_RECORDS_

══════════

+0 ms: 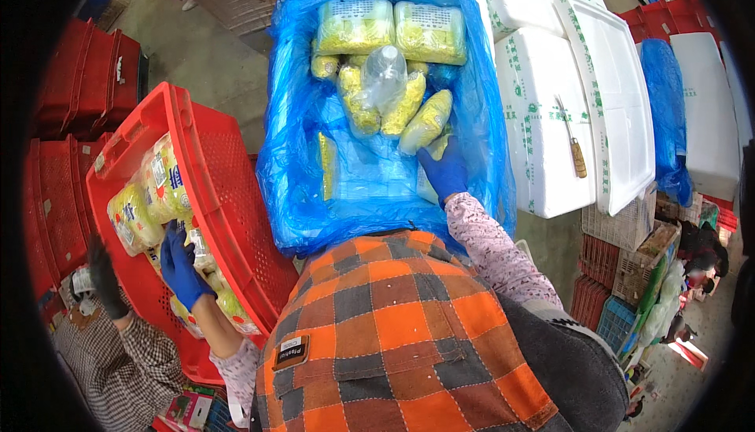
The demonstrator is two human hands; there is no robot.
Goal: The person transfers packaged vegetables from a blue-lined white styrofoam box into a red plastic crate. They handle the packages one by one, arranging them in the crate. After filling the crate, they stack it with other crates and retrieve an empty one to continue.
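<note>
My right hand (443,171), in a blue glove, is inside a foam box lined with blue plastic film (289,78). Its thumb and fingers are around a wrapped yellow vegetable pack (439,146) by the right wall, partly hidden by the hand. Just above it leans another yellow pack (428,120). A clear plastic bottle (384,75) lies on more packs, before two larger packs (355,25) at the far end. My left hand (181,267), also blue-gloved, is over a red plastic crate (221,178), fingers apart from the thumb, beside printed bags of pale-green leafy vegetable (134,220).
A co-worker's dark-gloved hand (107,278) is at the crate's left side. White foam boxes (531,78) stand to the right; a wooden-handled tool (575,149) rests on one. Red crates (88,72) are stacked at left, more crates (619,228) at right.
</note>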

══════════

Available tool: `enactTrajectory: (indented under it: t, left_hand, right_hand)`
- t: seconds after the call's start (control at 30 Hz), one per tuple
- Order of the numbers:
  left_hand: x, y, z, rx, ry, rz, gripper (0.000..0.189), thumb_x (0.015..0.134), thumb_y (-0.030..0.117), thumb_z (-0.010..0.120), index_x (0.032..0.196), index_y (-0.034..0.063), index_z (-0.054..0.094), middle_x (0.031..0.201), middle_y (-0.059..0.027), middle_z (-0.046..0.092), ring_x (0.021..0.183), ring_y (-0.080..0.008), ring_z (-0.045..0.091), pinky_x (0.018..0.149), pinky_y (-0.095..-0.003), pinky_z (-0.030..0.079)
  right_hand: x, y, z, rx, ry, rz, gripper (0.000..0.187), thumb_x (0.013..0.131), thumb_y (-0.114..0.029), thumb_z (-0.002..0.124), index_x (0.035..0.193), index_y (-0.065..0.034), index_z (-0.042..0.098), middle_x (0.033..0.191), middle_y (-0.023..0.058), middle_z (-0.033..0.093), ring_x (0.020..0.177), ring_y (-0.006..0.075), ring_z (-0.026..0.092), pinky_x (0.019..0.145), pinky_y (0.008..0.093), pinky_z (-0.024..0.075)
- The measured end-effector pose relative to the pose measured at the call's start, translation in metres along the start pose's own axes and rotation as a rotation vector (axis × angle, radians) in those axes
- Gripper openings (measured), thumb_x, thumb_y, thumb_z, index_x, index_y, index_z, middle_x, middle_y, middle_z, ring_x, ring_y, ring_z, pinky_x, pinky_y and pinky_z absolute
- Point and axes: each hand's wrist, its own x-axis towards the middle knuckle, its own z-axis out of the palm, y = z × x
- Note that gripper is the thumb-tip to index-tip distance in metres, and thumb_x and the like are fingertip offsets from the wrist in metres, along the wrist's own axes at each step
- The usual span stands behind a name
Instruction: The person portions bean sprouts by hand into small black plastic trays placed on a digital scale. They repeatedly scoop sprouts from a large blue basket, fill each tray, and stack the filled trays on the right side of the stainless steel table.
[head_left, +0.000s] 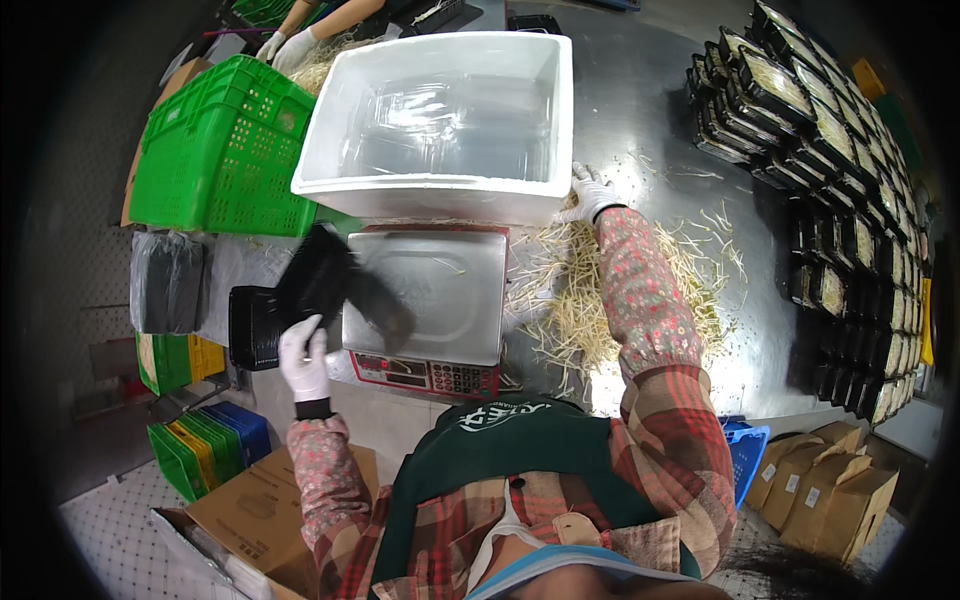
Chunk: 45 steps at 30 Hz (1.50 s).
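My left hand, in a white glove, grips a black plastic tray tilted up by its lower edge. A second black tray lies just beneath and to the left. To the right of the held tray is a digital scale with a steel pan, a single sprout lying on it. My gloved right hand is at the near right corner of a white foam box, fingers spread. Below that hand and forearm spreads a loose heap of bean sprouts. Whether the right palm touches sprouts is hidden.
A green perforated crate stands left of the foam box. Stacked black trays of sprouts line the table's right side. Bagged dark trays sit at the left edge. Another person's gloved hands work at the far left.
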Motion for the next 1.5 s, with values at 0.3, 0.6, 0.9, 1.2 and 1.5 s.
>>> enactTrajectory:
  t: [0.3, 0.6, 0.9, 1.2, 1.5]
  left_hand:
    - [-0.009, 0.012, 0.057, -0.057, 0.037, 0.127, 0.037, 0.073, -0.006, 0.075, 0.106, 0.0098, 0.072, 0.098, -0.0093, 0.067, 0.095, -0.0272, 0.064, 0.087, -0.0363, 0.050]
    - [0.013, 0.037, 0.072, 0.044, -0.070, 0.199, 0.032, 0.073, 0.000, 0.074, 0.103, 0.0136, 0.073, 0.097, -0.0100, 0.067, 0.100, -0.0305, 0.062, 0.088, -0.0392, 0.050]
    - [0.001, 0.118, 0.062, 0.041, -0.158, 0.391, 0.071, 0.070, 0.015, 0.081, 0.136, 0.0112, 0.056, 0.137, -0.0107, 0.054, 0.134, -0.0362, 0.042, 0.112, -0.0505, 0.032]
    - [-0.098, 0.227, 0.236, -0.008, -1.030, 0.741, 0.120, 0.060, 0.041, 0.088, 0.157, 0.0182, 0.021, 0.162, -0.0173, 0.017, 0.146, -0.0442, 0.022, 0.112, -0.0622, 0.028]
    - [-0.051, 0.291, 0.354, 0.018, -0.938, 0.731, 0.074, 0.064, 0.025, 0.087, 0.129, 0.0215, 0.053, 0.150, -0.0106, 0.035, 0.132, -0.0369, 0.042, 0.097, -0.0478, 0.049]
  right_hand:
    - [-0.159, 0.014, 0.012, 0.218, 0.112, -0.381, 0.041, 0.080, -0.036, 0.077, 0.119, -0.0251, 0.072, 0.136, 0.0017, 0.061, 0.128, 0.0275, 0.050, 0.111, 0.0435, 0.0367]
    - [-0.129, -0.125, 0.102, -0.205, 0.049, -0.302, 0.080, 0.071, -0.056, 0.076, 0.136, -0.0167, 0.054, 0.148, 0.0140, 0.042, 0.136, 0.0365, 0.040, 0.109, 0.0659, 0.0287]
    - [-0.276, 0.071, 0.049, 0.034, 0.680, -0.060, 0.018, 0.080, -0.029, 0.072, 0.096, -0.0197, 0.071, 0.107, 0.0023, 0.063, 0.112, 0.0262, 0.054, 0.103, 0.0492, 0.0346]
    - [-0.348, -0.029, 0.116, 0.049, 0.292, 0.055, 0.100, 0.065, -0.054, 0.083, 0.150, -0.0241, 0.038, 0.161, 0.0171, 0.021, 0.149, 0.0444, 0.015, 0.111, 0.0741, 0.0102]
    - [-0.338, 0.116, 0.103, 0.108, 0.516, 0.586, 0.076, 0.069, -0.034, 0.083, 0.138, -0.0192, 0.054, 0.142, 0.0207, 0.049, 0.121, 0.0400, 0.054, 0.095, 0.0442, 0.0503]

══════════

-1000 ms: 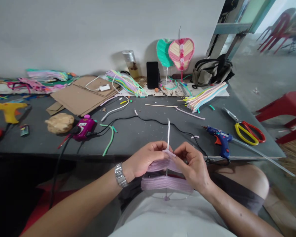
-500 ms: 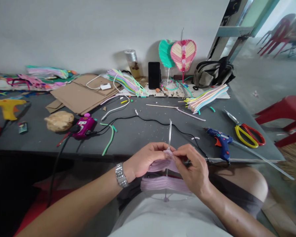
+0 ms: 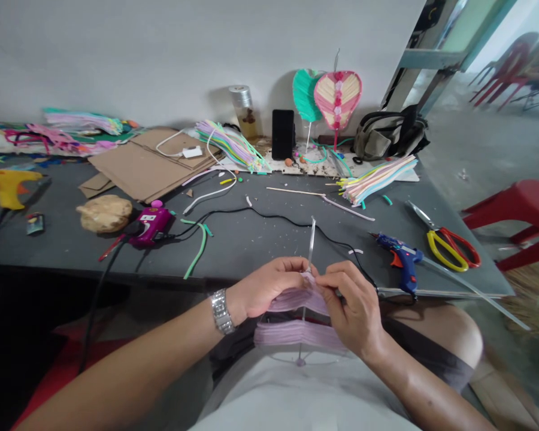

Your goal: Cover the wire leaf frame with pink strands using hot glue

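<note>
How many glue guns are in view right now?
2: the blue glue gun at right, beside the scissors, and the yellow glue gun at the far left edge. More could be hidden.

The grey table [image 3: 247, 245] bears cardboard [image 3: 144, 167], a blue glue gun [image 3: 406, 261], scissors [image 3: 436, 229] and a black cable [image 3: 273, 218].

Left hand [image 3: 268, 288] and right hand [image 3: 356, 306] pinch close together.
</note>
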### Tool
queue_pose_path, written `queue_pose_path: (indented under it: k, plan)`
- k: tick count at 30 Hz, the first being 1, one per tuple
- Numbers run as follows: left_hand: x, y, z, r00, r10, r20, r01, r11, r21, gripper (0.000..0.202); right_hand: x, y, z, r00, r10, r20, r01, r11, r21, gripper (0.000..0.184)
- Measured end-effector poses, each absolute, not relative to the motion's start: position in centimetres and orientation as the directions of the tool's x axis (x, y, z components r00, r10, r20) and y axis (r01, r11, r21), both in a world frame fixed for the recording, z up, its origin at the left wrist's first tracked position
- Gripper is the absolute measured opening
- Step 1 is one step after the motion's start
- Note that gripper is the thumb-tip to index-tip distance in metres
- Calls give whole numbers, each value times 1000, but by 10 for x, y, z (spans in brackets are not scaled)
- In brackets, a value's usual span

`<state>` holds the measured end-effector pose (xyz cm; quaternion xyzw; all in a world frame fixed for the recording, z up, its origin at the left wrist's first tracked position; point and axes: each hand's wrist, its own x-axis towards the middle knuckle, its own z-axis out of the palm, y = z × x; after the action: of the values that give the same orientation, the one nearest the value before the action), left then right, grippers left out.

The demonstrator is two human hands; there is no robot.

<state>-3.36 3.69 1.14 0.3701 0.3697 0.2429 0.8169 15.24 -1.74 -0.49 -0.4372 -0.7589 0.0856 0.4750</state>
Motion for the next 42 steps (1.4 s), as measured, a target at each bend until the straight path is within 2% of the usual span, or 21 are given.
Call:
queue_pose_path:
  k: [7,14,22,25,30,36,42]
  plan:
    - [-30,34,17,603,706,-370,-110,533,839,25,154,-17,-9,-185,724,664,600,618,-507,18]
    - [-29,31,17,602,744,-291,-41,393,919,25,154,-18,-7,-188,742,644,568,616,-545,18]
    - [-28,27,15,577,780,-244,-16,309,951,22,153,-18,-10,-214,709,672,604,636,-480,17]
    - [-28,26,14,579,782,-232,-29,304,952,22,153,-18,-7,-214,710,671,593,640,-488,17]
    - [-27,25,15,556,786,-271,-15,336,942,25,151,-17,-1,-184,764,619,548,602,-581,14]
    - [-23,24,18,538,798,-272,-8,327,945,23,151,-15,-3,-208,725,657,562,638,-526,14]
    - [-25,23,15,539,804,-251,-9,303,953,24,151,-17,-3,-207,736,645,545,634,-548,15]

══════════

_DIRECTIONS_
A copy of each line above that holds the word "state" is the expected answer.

_FINAL ANSWER_
`<state>` holds the measured end-effector pose (xyz cm; quaternion xyzw; all in a world frame fixed for the recording, z up, its origin at the left wrist's first tracked position; point and axes: each hand's wrist, its own x-axis towards the middle knuckle, its own z-axis out of the palm, y = z × x; after the action: of the values that give the same orientation, the one nearest the value before the action), left then right, grippers left out.
<state>-3.36 3.69 1.14 0.3701 0.3697 0.2429 0.8169 15.24 -1.74 -0.49 -0.4372 -0.7589 0.0856 0.4750</state>

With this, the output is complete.